Dans son allocution, M. Macron a pris prétexte des inégalités pour justifier sa décision de rouvrir les écoles le 11 mai. Nous sommes enseignants et enseignantes à Pantin, en Seine-Saint-Denis : ce département a été l’un des départements les plus touchés par le virus, à cause des inégalités galopantes, qui ont été encore aggravées par des décennies de coupes dans les services publics, notamment hospitaliers et d’éducation. Si M. Macron se préoccupait réellement des inégalités, il commencerait par suspendre les nombreuses suppressions de postes et fermetures de classe qui sont programmées sur la rentrée prochaine, notamment dans notre département ; et au contraire il prévoirait un plan de créations massives de postes, d’ouvertures de classes, ainsi que des moyens pour reconstruire le service hospitalier.

Nous ne sommes pas dupes.
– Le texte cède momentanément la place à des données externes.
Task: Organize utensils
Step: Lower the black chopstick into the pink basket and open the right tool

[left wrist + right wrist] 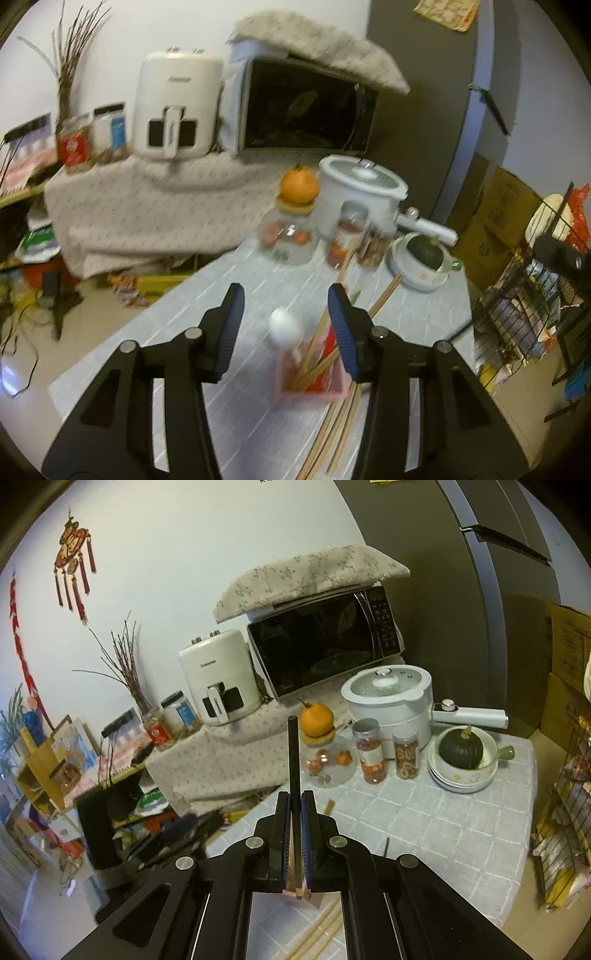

La décision de rouvrir les écoles le 11 mai n’a qu’une seule motivation : céder à la pression du MEDEF, qui veut que les salariés qui gardent leurs enfants retournent au travail.
L’école n’est pas la garderie du MEDEF !

Une reprise de l’activité dans les écoles et établissements scolaires n’est pas envisageable si la sécurité des personnels et des usagers n’est pas totalement assurée. Cela implique, comme le préconise le CHSCT ministériel, un dépistage systématique de tous les enfants et tous les personnels, comme préalable à toute reprise, des tests réguliers, 3 ou 4 masques par personne et par jour, du savon, des gants et du gel hydro-alcoolique, ainsi que toutes les mesures pour permettre de respecter et faire respecter la distanciation sociale.

Force est de constater que dans la situation actuelle, ces conditions ne sont pas réunies et ne pourront pas être réunies le 11 mai prochain. C’est pourquoi nous demandons solennellement à M. Emmanuel Macron d’annuler la décision de rouvrir les écoles et établissements scolaires le 11 mai prochain. L’heure doit être à la discussion d’un véritable plan sérieux de déconfinement, qui respecte toutes les préconisations médicales.
Nous demandons aux collectivités territoriales (conseil régional, conseil départemental, municipalités) d’indiquer précisément les mesures effectives et les moyens qu’elles vont mettre en œuvre pour permettre la réouverture des écoles et établissements scolaires. Nous serons vigilants à ce que l’ensemble des mesures soient réunies, et suffisamment connues à l’avance pour que nous puissions nous organiser.

Si le 11 mai ces conditions n’étaient pas réunies, nous serions dans l’obligation, avec le soutien de nos organisations syndicales, d’exercer notre droit de retrait ou notre droit de grève.